Myotonic dystrophy type I is the most common type of adult-onset muscular dystrophy. People with the condition inherit repeated DNA segments that lead to the toxic buildup of repetitive RNA, the messenger that carries a gene’s recipe to the cell’s protein-making machinery. As a result, people born with myotonic dystrophy experience progressive muscle wasting and weakness and a wide variety of other debilitating symptoms.
CRISPR-Cas9 is a technique increasingly used in efforts to correct the genetic (DNA) defects that cause a variety of diseases. A few years ago, University of California San Diego School of Medicine researchers redirected the technique to instead modify RNA in a method they call RNA-targeting Cas9 (RCas9).
In a new study, publishing September 14, 2020 in Nature Biomedical Engineering, the team demonstrates that one dose of RCas9 gene therapy can chew up toxic RNA and almost completely reverse symptoms in a mouse model of myotonic dystrophy.
“Many other severe neuromuscular diseases, such as Huntington’s and ALS, are also caused by similar RNA buildup,” said senior author Gene Yeo, Ph.D., professor of cellular and molecular medicine at UC San Diego School of Medicine. “There are no cures for these diseases.” Yeo led the study with collaborators at Locanabio, Inc. and the University of Florida.
Normally, CRISPR-Cas9 works by directing an enzyme called Cas9 to cut a specific target gene (DNA), thereby allowing researchers to inactivate or replace the gene. RCas9 works similarly, but Cas9 is guided to an RNA molecule instead of DNA.
In a 2016 study, Yeo’s team demonstrated that RCas9 worked by using it to track RNA in live cells. In a 2017 study in lab models and patient-derived cells, the researchers used RCas9 to eliminate 95 percent of the aberrant RNA linked to myotonic dystrophy type 1 and type 2, one type of ALS and Huntington’s disease.
The current study advances RCas9 therapy further, reversing myotonic dystrophy type 1 in a living organism: a mouse model of the disease.
The approach is a type of gene therapy. The team packaged RCas9 in a non-infectious virus, which is needed to deliver the RNA-chewing enzyme inside cells. They gave the mice a single dose of the therapy or a mock treatment.
RCas9 reduced aberrant RNA repeats by more than 50 percent, varying a bit depending on the tissue, and the treated myotonic dystrophy mice became essentially indistinguishable from healthy mice.

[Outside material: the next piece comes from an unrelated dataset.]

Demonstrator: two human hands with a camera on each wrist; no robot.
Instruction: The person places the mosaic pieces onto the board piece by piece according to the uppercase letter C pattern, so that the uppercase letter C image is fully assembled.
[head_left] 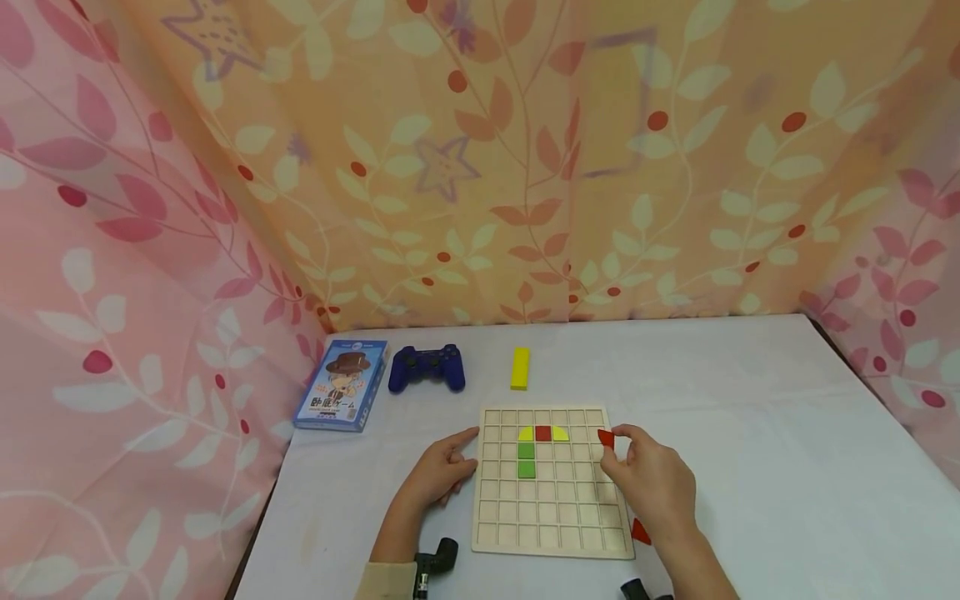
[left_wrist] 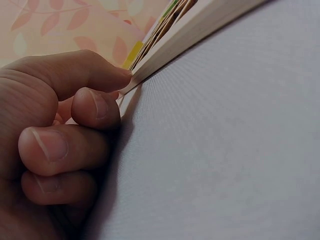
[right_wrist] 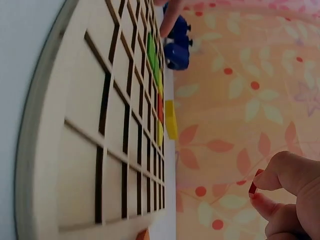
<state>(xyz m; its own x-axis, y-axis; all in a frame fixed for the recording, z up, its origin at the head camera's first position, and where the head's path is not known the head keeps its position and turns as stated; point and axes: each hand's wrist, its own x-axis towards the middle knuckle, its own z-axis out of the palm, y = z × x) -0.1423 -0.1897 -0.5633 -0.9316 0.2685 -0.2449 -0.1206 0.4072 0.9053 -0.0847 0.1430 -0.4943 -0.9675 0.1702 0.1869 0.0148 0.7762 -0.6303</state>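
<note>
A wooden grid board [head_left: 555,552] lies on the white table. In its upper rows sit a red square tile [head_left: 543,433], two rounded yellow tiles [head_left: 560,433] either side of it, and two green square tiles [head_left: 527,469] below the left yellow one. My left hand [head_left: 442,471] is at the board's left edge, index fingertip and thumb touching it, the other fingers bent in the left wrist view. Between thumb and index finger, my right hand [head_left: 656,475] pinches a small red tile [right_wrist: 255,183] above the board's right side. Another red tile [head_left: 641,532] lies beside the lower right edge.
Behind the board lies a yellow bar [head_left: 520,368]. To the back left are a dark blue game controller [head_left: 427,369] and a blue illustrated box [head_left: 341,385]. Patterned curtains [head_left: 450,167] stand along the table's back and sides.
</note>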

Initially, the team was worried that the RCas9 proteins, which are derived from bacteria, might cause an immune reaction in the mice and be rapidly cleared away. So they tried suppressing the mice’s immune systems briefly during treatment. As a result, they were surprised and pleased to discover that they prevented immune reaction and clearance, leaving the viral vehicle and its RCas9 cargo to persist, and get the job done. What’s more, they did not see signs of muscle damage. In contrast, they saw an increase in the activity of genes involved in new muscle formation.
“This opens up the floodgates to start testing RNA-targeting CRISPR-Cas9 as a potential approach to treat other human genetic diseases—there are at least 20 caused by buildup of repetitive RNAs,” Yeo said.
It remains to be seen if RCas9-based therapies will work in humans, or if they might cause deleterious side effects, such as eliciting an undesired immune reaction. Preclinical studies such as this one will help the team work out potential toxicities and evaluate long-term exposure.